The “right and duty” of all mankind! The project becomes the common aim of mankind. And to let everyone know what Verne thought about money as such, in Chapter IX (“The Powder Question”), as different explosives are being considered for propulsion, we have this interchange:
“Perfect,” observed the major.
“The only trouble is, it costs more.”
“And who cares?” cried J.T. Maston.
Verne is here revealing his philosophy about money: that it is the physical cost which matters, not the money cost.
Subscription booklets are printed and distributed. Curiosity and optimism combine, and money begins to flow in from all corners of the world, including the Papal States (Verne was raised a Catholic)—save one: England. The Greenwich Observatory “strongly denied any possibility of success.” The narrator (Verne) hurls a scathing polemic at the backward British, laughing at the outcome:
We have seen how [England] belittled Barbicane’s project. The English have but one soul for the 25 million inhabitants of the British Isles. They implied that the BGC enterprise was contrary to “the principle of non-intervention,” and so they subscribed not one farthing.

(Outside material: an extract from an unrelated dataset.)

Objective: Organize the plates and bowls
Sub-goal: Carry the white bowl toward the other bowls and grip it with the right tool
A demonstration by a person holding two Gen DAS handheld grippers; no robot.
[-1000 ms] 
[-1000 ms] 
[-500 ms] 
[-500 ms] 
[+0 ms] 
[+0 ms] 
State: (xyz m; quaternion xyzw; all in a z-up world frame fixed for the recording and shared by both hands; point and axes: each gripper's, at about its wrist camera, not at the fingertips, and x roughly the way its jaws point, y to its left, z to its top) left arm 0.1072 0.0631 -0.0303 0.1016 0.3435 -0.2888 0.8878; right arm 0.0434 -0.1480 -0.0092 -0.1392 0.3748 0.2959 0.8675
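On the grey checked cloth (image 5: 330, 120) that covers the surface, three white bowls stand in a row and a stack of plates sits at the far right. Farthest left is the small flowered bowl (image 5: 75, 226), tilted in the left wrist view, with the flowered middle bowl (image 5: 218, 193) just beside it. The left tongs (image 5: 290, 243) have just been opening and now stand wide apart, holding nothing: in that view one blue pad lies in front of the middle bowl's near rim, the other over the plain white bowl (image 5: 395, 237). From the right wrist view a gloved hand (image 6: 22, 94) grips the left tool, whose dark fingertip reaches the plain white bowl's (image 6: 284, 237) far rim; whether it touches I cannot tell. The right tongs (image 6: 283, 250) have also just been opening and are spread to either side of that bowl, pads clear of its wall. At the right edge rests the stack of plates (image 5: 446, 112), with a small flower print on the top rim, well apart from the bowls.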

No money for a revolutionary science experiment? Non-intervention (no meddling, à la Star Trek) by the British Empire in the affairs of other countries?! Really? “When they heard this news from England, the BGC members shrugged their shoulders and returned to their great mission.”
Who is Jules Verne?
Born in 1828 in France’s Atlantic seaport of Nantes, by the time death stilled his hand at age 77 in 1905, Jules Verne had produced 67 full length novels, 23 novellas, 40 theater plays and operettas, nine volumes of literary criticism and non-fiction, numerous poems and song lyrics, and a multitude of published interviews and correspondence. Some of his novels and novellas were completed after his death by his only son Michel.
Writing to his father in 1862 about Edgar Allan Poe’s story The Balloon Hoax, Verne remarked that he would strive to use realistic characters and a plausible use of science to impact his stories. For the rest of his life, he followed his own good advice, situating his adventures in a descriptive and realistic style, with many name references to real people, actual locations, and hard science, coherent with the new spirit of the second half of the 19th Century, a time characterized by a scientific and technological explosion in metallurgy, aerospace, steam-powered engines and electricity; not to mention astronomy, electrodynamics, chemistry, thermodynamics, and electromagnetism. He presented science, not as dull and abstract as in a school textbook, but always in the context of people inside life, solving real world problems and overcoming challenges encountered in exciting adventures, accompanied with lots of humor.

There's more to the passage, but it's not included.